→ **Exercise aim**: Copy out the entries exactly, and wherever a picture appears, leave it out.

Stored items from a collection
Start of Block
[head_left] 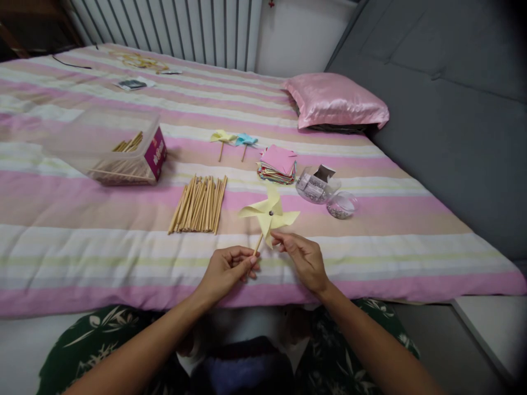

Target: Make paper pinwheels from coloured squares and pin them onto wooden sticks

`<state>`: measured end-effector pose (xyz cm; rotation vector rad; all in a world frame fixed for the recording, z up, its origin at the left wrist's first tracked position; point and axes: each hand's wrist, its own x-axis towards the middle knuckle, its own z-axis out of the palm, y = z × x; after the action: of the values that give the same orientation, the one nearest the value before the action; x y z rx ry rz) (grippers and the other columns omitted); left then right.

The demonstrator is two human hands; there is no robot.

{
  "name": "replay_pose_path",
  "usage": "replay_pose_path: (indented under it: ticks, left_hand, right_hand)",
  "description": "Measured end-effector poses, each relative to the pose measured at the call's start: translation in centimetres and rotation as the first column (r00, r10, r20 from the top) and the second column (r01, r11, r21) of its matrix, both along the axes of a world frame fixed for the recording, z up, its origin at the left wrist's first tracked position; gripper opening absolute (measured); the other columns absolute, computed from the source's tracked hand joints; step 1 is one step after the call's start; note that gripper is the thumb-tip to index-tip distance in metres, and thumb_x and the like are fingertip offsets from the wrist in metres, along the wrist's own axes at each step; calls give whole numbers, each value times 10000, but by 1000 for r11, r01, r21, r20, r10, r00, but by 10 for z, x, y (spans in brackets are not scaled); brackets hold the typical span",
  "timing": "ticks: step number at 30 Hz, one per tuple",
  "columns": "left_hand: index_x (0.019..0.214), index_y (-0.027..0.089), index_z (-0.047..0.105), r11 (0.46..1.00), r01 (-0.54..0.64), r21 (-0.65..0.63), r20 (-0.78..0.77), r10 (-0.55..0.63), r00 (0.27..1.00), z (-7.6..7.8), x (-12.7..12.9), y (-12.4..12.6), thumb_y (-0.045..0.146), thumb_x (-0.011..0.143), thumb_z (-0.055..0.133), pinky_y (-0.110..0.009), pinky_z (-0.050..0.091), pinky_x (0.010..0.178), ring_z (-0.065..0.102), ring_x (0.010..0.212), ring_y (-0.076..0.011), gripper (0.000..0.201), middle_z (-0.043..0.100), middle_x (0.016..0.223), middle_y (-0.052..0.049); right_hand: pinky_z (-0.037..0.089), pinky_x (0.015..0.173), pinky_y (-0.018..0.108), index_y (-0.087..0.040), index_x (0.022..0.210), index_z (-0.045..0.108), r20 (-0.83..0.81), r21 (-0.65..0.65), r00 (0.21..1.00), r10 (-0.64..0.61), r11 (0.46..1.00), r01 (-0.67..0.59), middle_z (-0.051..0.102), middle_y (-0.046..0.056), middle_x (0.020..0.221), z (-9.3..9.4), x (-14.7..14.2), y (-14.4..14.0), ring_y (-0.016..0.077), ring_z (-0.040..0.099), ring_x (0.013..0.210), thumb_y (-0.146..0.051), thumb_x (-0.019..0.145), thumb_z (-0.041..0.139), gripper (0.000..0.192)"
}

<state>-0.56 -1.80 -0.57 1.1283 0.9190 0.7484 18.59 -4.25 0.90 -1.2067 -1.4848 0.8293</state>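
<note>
A pale yellow paper pinwheel [263,213] with a small round pin at its centre stands tilted above the near part of the bed. My left hand [230,269] is closed round its wooden stick, thumb and fingers pinching the lower end. At the lower blade, my right hand [302,258] has its fingers curled, the fingertips against the paper edge. Just left of the pinwheel lies a bundle of wooden sticks [200,206]. Behind it is a stack of cut coloured paper squares [278,160], pink on top.
A clear plastic box [154,148] holds more sticks. Yellow [223,136] and blue [246,140] pinwheels lie farther back. Two clear round containers [315,186] [342,206] hold small metallic parts. Beyond are a pink pillow [337,99], a small packet [132,84] and yellow ribbon [140,60].
</note>
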Motion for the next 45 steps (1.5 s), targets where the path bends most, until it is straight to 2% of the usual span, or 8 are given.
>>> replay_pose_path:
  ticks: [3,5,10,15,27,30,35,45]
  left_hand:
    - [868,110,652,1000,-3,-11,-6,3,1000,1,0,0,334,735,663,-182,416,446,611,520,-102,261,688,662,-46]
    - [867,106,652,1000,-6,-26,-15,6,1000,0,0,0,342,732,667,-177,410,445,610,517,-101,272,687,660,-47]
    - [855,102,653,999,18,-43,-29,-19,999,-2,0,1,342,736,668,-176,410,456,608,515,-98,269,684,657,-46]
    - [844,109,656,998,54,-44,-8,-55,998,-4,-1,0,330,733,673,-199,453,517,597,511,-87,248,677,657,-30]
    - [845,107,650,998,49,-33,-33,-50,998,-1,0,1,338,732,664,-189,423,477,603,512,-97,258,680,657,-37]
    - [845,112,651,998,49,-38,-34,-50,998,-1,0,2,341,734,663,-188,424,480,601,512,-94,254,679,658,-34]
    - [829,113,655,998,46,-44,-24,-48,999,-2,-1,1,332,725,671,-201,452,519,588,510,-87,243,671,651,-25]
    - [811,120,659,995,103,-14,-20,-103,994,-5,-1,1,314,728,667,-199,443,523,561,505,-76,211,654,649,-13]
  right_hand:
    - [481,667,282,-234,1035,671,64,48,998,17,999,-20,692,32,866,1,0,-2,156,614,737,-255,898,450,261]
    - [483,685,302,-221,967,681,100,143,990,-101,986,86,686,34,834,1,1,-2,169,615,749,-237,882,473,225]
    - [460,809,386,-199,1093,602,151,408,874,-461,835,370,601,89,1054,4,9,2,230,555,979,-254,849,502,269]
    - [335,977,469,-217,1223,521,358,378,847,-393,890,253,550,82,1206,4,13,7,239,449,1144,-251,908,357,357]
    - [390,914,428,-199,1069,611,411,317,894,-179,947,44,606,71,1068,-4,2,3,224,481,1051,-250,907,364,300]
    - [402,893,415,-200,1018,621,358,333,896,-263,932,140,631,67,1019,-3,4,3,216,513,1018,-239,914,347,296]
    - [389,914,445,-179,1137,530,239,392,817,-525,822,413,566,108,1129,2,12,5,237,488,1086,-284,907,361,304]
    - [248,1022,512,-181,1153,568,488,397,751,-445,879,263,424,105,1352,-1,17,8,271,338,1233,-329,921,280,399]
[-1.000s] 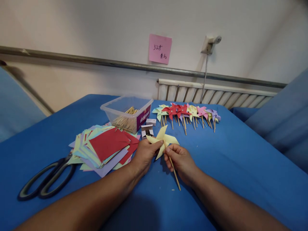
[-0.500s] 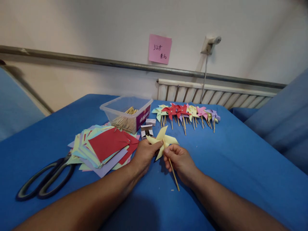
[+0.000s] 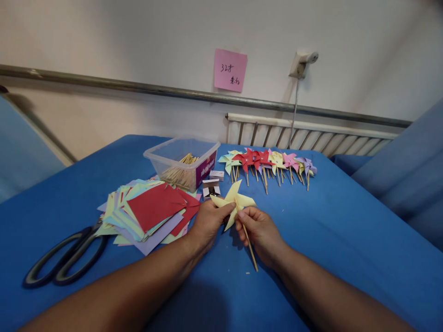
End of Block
→ **Response to the exercise**:
[head_left] 

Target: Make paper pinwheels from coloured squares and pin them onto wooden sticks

`<state>`: measured end-effector pose (xyz cm; rotation vector rad; all in a world frame fixed for the recording, z up, its origin at the left wrist's first tracked position; point and axes: each hand's wrist, its own x-axis towards the middle knuckle, its own z-axis out of the palm, y = z × x; after the action: of the values that give the same orientation, the one nearest the value before the action; x y z rx ry rz) (grippers and the other columns omitted); left then right.

The demonstrator is two human hands; there is no robot.

{
  "name": "replay_pose_path",
  "usage": "replay_pose_path: (indented under it: ticks, left_hand, right_hand)",
  "description": "Measured end-effector poses, each relative to the pose measured at the call's start: translation in centimetres and rotation as the first column (r00, r10, r20 from the top) and the second column (r01, r11, r21) of its matrix, both along the axes of a world frame fixed for the recording, z up, its origin at the left wrist's first tracked position; gripper opening absolute (measured); the other columns absolute, computed from the source's tracked hand joints; step 1 is one step after the call's start; note that gripper is the thumb-tip to index-tip distance in metres, and thumb_x and the like are fingertip offsets from the wrist in metres, along the wrist's own axes at each step; calls give whole numbers, each value times 10000, but by 1000 for r11, r01, r21, r20, r10, r00, but by 10 for z, x, y (spans in brackets are not scaled); brackets hold the typical span",
  "timing": "ticks: step number at 30 Hz, one per tuple",
  "columns": "left_hand: index_x (0.019..0.214), index_y (-0.027..0.089), index_z (-0.047..0.105), r11 (0.46..1.00), r01 (-0.54..0.64), r21 (-0.65..0.63), r20 (-0.78..0.77), r10 (-0.55..0.63), r00 (0.27..1.00), z (-7.6..7.8), x (-12.7..12.9), y (-12.4..12.6), thumb_y (-0.045..0.146), thumb_x (-0.011..0.143), thumb_z (-0.055..0.133), pinky_y (-0.110..0.009), pinky_z (-0.050..0.091), pinky_x (0.010..0.178), ring_z (-0.065..0.102), ring_x (0.010..0.212), ring_y (-0.076..0.011), gripper (0.000..0.201), middle_z (-0.043..0.100), middle_x (0.016..0.223), middle_y (-0.052..0.049); right_hand: pinky_z (-0.037..0.089), pinky_x (0.015..0.173), pinky_y (-0.018..0.108), index_y (-0.087..0.040), index_x (0.022..0.210), index_z (-0.045..0.108), r20 (-0.83..0.81), r21 (-0.65..0.65), r00 (0.21..1.00), r10 (-0.64..0.61), r11 (0.46..1.00), r01 (-0.67..0.59), middle_z (-0.051..0.102), middle_y (-0.046..0.056), middle_x (0.020..0.221), z (-9.3..9.4), x (-14.7..14.2), y (-14.4..14.0), ring_y (-0.016..0.077), ring_z (-0.040..0.099), ring_x (0.013..0.210), thumb_y (-0.146..0.051), thumb_x (-0.019..0.145), thumb_z (-0.041..0.139), gripper (0.000..0.192)"
}

<state>-0.56 -1.80 -0.57 1.1283 0.9190 0.7484 18.59 -4.25 0.90 -1.2067 -1.4848 0.8293</state>
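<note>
A pale yellow paper pinwheel [263,213] with a small round pin at its centre stands tilted above the near part of the bed. My left hand [230,269] is closed round its wooden stick, thumb and fingers pinching the lower end. At the lower blade, my right hand [302,258] has its fingers curled, the fingertips against the paper edge. Just left of the pinwheel lies a bundle of wooden sticks [200,206]. Behind it is a stack of cut coloured paper squares [278,160], pink on top.
A clear plastic box [154,148] holds more sticks. Yellow [223,136] and blue [246,140] pinwheels lie farther back. Two clear round containers [315,186] [342,206] hold small metallic parts. Beyond are a pink pillow [337,99], a small packet [132,84] and yellow ribbon [140,60].
</note>
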Motion for the next 45 steps (1.5 s), targets where the path bends most, until it is straight to 2% of the usual span, or 8 are given.
>>> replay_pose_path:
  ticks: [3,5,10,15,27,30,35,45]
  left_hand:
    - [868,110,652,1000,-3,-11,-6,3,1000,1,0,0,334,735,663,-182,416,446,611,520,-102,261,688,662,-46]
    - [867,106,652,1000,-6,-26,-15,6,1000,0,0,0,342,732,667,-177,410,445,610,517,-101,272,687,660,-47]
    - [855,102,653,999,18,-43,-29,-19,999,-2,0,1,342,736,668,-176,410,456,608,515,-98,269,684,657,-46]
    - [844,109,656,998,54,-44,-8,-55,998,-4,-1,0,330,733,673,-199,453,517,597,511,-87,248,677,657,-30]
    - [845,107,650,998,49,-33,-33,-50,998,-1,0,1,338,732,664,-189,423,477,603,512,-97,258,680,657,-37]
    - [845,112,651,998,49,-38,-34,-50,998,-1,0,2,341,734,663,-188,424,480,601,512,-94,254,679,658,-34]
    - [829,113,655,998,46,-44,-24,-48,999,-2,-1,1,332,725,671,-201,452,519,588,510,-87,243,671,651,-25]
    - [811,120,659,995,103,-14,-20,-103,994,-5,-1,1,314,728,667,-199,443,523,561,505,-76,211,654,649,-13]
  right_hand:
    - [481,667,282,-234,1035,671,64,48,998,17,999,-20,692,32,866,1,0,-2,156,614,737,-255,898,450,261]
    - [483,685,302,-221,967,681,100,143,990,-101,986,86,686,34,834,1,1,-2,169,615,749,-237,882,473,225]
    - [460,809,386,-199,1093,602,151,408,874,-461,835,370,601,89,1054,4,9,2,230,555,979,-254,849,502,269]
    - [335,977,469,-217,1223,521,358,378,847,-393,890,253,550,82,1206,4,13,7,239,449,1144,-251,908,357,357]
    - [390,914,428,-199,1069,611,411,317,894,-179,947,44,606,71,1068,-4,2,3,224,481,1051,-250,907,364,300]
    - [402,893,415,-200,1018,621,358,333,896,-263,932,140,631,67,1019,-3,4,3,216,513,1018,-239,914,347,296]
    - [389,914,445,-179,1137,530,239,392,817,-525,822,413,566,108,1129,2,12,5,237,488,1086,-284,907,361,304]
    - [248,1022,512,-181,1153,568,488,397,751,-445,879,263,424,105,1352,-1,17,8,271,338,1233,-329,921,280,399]
[-1.000s] 
[-0.500s] 
[+0.000s] 

What the exercise required is now done.